青山YURI子さんの連載小説『コラージュの国』(第19回)をアップしましたぁ。『(モンゴル)×(ベネズエラ)×(韓国)=?』のコラージュの国への旅の続きです。今回は試験、テストの場面が登場します。『コラージュのマテリアルにされている。今、この空間には17人の同じ人間が必要で、僕は印刷され複製され切り取られ17人になって試験を受けている』とあります。青山さんらしい表現です。
テストは青山さんの小説には相性のいい素材かもしれません。一行ごとにテストがあるような作品ですから。問題と解答があって、それが次々に変わってゆくということでもあります。もちろん学校の試験のように、正解があるわけではないのが小説の世界です。
青山さんの30歳前後の世代に共通するのは、ある豊かさの基盤です。この豊かさは物質的なものと精神的なものが結びつくような形で表現される。戦後文学は精神先行でそれに沿ってモノが配列されていたわけですが、1990年代以降の作家はモノによって精神性を喚起されるようなところがある。
それに意識的になれるかどうかが、この世代の一つの生き残りのテストでしょうね。まず人が現れる、それと同時にモノが現れる。モノは極めて即物的で、マクドナルドやスタバやコンビニを含む。それに取り巻かれた人間がいて、そこから観念が生まれる。

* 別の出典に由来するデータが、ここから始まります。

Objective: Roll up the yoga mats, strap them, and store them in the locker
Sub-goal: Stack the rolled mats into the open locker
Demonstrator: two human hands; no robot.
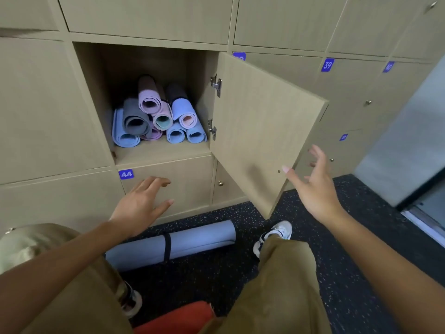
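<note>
An open locker [166, 153] holds several rolled yoga mats [156, 116] in blue, pink and grey, stacked with their ends facing me. Its door [260, 131] swings out to the right. On the floor below lies a rolled blue-grey mat [192, 239] with a black strap around it. My left hand [142, 203] hovers open in front of the door numbered 44, holding nothing. My right hand [313, 186] is open with fingers spread, at the lower outer corner of the open door; its thumb is at the door's face.
Closed lockers [43, 112] surround the open one, with blue number tags 39 [327, 65] and 44 [126, 174]. The floor [356, 273] is dark speckled rubber. My knees and white shoe [277, 235] are below. An orange-red object [178, 319] sits at the bottom edge.
</note>
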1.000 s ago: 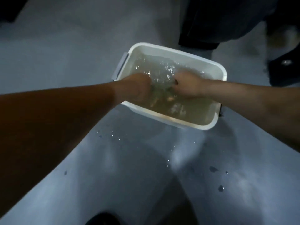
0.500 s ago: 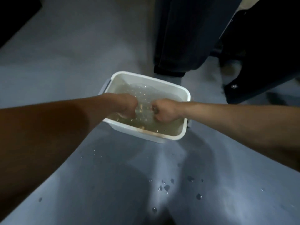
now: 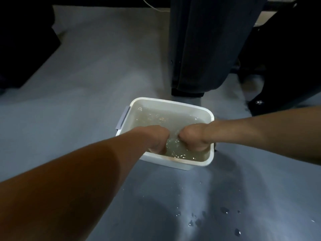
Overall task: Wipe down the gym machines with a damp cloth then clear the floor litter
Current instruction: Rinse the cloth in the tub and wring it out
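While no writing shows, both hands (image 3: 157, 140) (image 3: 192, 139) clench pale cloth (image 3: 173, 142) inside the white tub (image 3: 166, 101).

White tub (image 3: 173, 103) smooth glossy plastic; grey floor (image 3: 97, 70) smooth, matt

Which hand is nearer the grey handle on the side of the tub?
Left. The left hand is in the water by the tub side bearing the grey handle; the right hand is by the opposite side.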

つまり物質的豊かさに取り囲まれた人間が、モノそのものに沿って観念を伸ばしながら、物質万能世界からどうやって抜け出るのか。そういった問題が豊かな高度情報社会の一つのアポリアになるかもしれません。ただいつの時代でも作家は迷っていてはダメ。あるとっかかりを得たら、一点突破で表現の地平を獲得していかなければなりません。